El recuerdo que guardo de ella, con motivo de su muerte, es un manojo de vivencias que juegan en el tiempo y el espacio: Ana como la gran actriz; Ana como la gran amiga, siempre leal y solidaria; Ana como ese ser humano, ejemplo de autenticidad, cuya verdad interior también supo trasladarla a los grandes personajes que interpretó en su magnífica carrera.

Repaso la época en la que Ana y yo éramos jóvenes, en la década de los cincuenta del pasado siglo. Formábamos parte del Teatro Universitario y debutábamos en una obra titulada Topaze , del autor Marcel Pagnol, dirigida por Lucho Ranucci. Ana tenía el papel principal femenino, y Fernando del Castillo, el protagónico; ambos demostraron un genuino talento. Yo hacía un pequeño papel que disfrutaba tan solo por el hecho de estar en el teatro.
Mujer-talento. Ana continuó sorprendiendo al público como primera actriz en el Teatro Universitario al interpretar grandes papeles en obras de Lorca, Sartre, Tennesee Williams... En una ocasión, con motivo de una gira a Guatemala, en 1955, la prensa de ese país declaró a Ana Poltronieri –cuyo seudónimo teatral era entonces Paula Duval– como la mejor actriz centroamericana.

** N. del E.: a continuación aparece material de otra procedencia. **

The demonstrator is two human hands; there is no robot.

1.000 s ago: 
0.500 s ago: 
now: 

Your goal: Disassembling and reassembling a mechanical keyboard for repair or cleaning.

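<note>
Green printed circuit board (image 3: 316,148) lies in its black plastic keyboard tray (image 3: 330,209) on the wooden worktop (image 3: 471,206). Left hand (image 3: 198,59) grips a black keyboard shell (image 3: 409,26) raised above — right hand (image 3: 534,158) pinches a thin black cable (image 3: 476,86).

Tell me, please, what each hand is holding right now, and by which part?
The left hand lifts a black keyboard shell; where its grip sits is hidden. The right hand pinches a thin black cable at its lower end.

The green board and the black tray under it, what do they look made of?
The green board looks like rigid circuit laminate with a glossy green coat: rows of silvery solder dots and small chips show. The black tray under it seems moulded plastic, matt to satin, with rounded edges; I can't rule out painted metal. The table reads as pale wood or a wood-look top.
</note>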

Años más tarde, tuve el privilegio de dirigirla en exitosos montajes, como La visita de la vieja dama , La danza macabra , Perdón, número equivocado y La loca de Chaillot , entre otros. En cada una de esas ocasiones me deleitaba su talento.
Muchas veces trato de encontrar una justa definición para esa palabra: talento. No me satisface ninguna, pero sí puedo concretarla en las personas que lo poseen, como en el caso de Ana. Esto me trae a la memoria lo que dice un personaje de Bernard Shaw en una de sus obras: “La verdad es que el talento me posee. Es el genio. Me obliga a ejercitarlo. Debo hacer uso de él. Soy grande cuando lo ejerzo; en otros momentos soy una persona común y corriente”.

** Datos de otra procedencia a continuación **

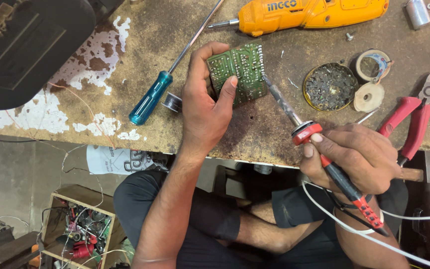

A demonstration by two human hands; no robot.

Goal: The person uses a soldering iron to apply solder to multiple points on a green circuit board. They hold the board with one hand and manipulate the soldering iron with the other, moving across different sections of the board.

Ana Poltronieri sabía que el talento la poseía, pero esta seguridad no le impidió ser también una persona común y corriente, llena de encanto y sencillez, dueña de un contagioso sentido del humor, a quien aprendimos a amar de la misma manera que admiramos en escena.
“¿Cómo era Ana en persona?”, se preguntarían aquellos que no la conocieron: un ser humano cálido, amable, pero también de temperamento fogoso e inquieto, “la Poltro”, como le gustaba que la llamaran. Era totalmente profesional en su oficio, pero siempre generosa y solidaria, de fácil comunicación; y, en el ámbito de lo privado, divertida a morir.
La nostalgia. Siempre la requerían, con cariño, sus amigos a sus reuniones y fiestas. Con frecuencia, se dejaba acompañar de una guitarra para dejar oír su hermosa voz de contralto e interpretaba, con gracia, canciones de su vasto repertorio. Ana repartía talento; es cierto, pero también mucho amor y alegría.
En una temporada, coincidimos en Europa algunos de los miembros del viejo Teatro Arlequín, “los arlequines” , como nos gustaba llamarnos. Todos realizábamos de cierta manera estudios relacionados con el teatro. Yo estaba en Francia, Flora Marín en Suiza, Ana en España, donde también se encontraban Anabelle y Lenín Garrido. Decidimos, entonces, reunirnos en Madrid.

Pasamos memorables veladas en casa de los Garrido, donde mucho nos divertimos con Ana, especialmente cuando contaba sobre su experiencia española. Ana pudo haber hecho carrera en España si hubiese querido, pero su nostalgia por Costa Rica demostraba lo contrario.
Pasión de una vida. La Poltro me acompañó después a París, ciudad que visitaba por primera vez. En la Ciudad Luz, bien recuerdo, gozamos en grande, pese a los escasos recursos con que contábamos como becados. Con el pretexto de obtener vivencias que pudiésemos utilizar después en el teatro, pasamos ratos divertidos en las cuevas del barrio Latino y en Montmartre. Claro que también visitamos museos y los sitios históricos de rigor, como Chartres, el valle del Loira, etcétera.
De todos esos momentos en París, hay uno que siempre recordaré: la entrevista que tuvo Ana con la primera gran actriz del teatro francés María Casares , de origen español, luminaria del cine de Jean Cocteau y musa de Albert Camus. Ambas simpatizaron desde el primer momento y se trataron como si se hubiesen conocido de toda la vida.
El tiempo fortaleció nuestra amistad. Sí, de Ana podría contar innumerables anécdotas. Seguiré pensando en ella, sin duda. Hasta creo que podría escribir un libro que quizás titularía algo así como Ana Poltronieri: talento, pasión y alegría de una vida en el teatro.